Démence: les buveurs modérés moins touchés que les abstinents

Démence: les buveurs modérés moins touchés que les abstinents

Nous ne pouvons ainsi pas garantir son accessibilité à tous les utilisateurs. Selon une étude britannique publiée mercredi dans la revue médicale BMJ, et relayée par Le Parisien, les buveurs modérés d'alcool sont moins susceptibles d'être touchés par la démence que les abstinents.

Pour mener ces recherches, 9087 fonctionnaires britanniques nés entre 1930 et 1950 ont été suivis. A l'inverse, ceux qui ont dit en avoir bu davantage, ont eu un risque encore plus élevé de souffrir de cette perte des capacités cognitives. D'ailleurs, les sujets de l'étude qui buvaient plus que la limite recommandée avaient un risque encore plus élevé de souffrir d'une perte de leurs capacités cognitives.

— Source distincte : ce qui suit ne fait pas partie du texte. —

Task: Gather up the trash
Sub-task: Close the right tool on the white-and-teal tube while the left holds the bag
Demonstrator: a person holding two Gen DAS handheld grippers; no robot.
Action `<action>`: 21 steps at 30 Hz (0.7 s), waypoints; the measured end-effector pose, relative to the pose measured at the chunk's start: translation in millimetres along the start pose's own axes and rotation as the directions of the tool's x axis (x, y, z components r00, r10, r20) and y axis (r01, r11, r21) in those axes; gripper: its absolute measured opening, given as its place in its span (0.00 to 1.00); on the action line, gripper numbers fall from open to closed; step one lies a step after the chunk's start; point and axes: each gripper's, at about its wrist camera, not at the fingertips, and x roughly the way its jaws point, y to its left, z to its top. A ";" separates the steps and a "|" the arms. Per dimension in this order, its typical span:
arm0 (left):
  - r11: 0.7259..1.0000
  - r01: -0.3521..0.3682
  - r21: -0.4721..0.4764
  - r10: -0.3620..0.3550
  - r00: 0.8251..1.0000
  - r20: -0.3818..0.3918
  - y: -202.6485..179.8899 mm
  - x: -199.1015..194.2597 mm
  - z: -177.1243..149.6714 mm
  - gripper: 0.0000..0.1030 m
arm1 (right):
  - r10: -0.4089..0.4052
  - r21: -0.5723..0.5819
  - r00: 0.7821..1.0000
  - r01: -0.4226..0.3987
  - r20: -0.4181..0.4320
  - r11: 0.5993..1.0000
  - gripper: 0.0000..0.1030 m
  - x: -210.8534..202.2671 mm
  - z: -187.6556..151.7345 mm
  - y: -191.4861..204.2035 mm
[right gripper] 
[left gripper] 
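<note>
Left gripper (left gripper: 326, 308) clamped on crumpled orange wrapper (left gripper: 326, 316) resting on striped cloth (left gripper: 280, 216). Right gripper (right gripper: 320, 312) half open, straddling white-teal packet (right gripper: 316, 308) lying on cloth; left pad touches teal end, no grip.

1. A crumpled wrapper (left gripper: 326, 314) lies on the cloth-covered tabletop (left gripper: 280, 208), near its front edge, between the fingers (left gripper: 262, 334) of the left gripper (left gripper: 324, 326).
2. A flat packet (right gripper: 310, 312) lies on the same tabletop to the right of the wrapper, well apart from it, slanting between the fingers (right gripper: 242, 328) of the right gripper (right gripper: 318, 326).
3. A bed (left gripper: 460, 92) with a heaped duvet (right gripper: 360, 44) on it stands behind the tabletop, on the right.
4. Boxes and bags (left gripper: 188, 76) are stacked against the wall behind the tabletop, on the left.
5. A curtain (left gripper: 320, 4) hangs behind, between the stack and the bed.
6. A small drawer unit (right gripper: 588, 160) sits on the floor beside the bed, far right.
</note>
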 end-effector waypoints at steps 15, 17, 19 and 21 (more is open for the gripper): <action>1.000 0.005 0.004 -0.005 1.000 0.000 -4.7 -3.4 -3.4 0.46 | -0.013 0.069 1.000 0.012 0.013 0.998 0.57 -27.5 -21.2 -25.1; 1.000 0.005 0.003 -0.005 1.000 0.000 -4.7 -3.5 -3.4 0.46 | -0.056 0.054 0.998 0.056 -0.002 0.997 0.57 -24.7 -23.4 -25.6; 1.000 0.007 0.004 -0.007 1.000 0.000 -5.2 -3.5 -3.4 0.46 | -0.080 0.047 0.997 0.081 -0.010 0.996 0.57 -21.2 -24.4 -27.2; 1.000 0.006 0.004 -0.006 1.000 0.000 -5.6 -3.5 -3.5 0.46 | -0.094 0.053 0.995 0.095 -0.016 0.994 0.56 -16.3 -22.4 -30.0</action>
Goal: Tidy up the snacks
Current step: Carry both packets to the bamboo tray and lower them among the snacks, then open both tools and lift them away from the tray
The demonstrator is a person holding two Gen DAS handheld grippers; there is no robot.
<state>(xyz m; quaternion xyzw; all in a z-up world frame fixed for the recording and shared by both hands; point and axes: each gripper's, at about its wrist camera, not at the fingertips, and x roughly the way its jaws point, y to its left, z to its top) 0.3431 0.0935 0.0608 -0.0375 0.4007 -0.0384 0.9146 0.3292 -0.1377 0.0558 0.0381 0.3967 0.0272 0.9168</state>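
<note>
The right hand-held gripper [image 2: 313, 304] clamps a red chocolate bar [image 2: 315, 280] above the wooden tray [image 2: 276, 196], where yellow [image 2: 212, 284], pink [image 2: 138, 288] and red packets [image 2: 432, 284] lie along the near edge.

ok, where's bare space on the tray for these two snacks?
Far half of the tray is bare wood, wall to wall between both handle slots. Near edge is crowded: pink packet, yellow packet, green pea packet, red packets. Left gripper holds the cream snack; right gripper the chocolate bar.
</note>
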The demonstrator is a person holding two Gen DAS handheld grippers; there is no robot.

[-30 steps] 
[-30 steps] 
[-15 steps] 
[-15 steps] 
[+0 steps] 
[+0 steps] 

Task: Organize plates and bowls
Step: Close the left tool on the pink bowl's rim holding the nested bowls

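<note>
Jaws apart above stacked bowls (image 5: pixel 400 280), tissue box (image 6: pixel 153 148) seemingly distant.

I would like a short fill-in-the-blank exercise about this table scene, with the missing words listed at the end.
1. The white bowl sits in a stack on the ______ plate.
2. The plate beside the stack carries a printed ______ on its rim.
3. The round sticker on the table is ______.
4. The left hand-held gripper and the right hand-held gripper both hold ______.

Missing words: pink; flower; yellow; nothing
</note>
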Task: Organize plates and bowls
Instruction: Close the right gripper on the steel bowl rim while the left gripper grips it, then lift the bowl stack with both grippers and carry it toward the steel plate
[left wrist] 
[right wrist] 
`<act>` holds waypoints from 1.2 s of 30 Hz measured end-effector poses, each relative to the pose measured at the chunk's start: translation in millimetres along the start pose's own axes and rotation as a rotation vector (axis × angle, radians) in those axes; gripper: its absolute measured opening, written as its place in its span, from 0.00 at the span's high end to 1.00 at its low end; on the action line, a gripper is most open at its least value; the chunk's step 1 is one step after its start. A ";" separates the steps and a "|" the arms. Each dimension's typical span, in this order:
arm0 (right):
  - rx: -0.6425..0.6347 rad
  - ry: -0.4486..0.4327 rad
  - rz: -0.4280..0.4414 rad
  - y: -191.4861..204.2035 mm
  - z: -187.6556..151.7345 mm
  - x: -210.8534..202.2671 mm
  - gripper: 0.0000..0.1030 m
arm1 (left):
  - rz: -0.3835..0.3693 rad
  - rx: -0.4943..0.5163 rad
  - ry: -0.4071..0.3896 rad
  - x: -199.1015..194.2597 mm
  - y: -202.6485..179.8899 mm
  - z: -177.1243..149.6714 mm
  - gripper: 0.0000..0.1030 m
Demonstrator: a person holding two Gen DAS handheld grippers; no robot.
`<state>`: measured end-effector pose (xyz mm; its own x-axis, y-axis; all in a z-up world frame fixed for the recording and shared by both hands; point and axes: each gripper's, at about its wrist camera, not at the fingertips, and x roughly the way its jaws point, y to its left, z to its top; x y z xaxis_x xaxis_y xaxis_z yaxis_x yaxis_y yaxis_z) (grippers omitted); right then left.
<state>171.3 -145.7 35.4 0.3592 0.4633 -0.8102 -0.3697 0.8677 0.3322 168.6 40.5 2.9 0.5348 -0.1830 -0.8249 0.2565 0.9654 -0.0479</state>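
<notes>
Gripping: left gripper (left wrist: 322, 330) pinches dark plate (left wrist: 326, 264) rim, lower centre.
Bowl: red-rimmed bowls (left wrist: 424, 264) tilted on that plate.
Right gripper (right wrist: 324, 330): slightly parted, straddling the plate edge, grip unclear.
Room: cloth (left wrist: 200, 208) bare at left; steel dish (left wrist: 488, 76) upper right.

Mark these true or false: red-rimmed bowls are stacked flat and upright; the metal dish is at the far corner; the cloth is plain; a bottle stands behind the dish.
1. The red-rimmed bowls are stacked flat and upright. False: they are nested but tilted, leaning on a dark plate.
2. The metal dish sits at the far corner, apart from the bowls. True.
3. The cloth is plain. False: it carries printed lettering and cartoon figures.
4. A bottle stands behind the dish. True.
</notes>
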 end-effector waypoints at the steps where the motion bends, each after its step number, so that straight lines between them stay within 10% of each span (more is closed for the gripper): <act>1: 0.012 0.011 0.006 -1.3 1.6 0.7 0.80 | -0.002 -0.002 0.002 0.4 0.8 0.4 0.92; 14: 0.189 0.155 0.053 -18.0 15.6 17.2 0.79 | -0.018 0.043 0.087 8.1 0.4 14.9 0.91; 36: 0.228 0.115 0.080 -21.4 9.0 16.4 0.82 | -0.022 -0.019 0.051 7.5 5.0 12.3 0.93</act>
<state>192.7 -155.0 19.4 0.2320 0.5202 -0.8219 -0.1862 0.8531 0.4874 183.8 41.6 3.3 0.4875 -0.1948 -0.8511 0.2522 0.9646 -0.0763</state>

Enfin, cette étude est une étude d'observation, il n'est donc pas possible de tirer des conclusions définitives sur une relation de cause à effet.

L'alcool engendre en effet de nombreux risques pour la santé, depuis les troubles liés à la dépendance jusqu'au cancer, en passant par la cirrhose ou les maladies cardiovasculaires. Alors que chez les gros consommateurs, les cas d'hospitalisation pour maladie chronique liée à l'alcool ont été associés à un risque de démence quatre fois plus élevé; chez les abstinents, ce risque n'est qu'1,5 fois plus grand et s'explique en partie par un risque plus important de maladies cardiométaboliques. "Ces résultats incitent à préconiser des seuils plus bas de consommation pour favoriser un meilleur vieillissement cognitif".


Tout ce qui concerne les abstinents à l'alcool "doit être interprété avec prudence, car cela a des chances de renvoyer à d'autres problèmes de santé et à des différences culturelles", a commenté un chercheur en gériatrie qui n'a pas participé à l'étude, Clive Ballard (université d'Exeter), cité par Science Media Centre.

Leur étude révèle que les personnes qui s'abstiennent de boire de l'alcool ou celles qui consomment plus de 14 unités d'alcool par semaine entre quarante et soixante ans présentent un risque accru de développer une démence en vieillissant.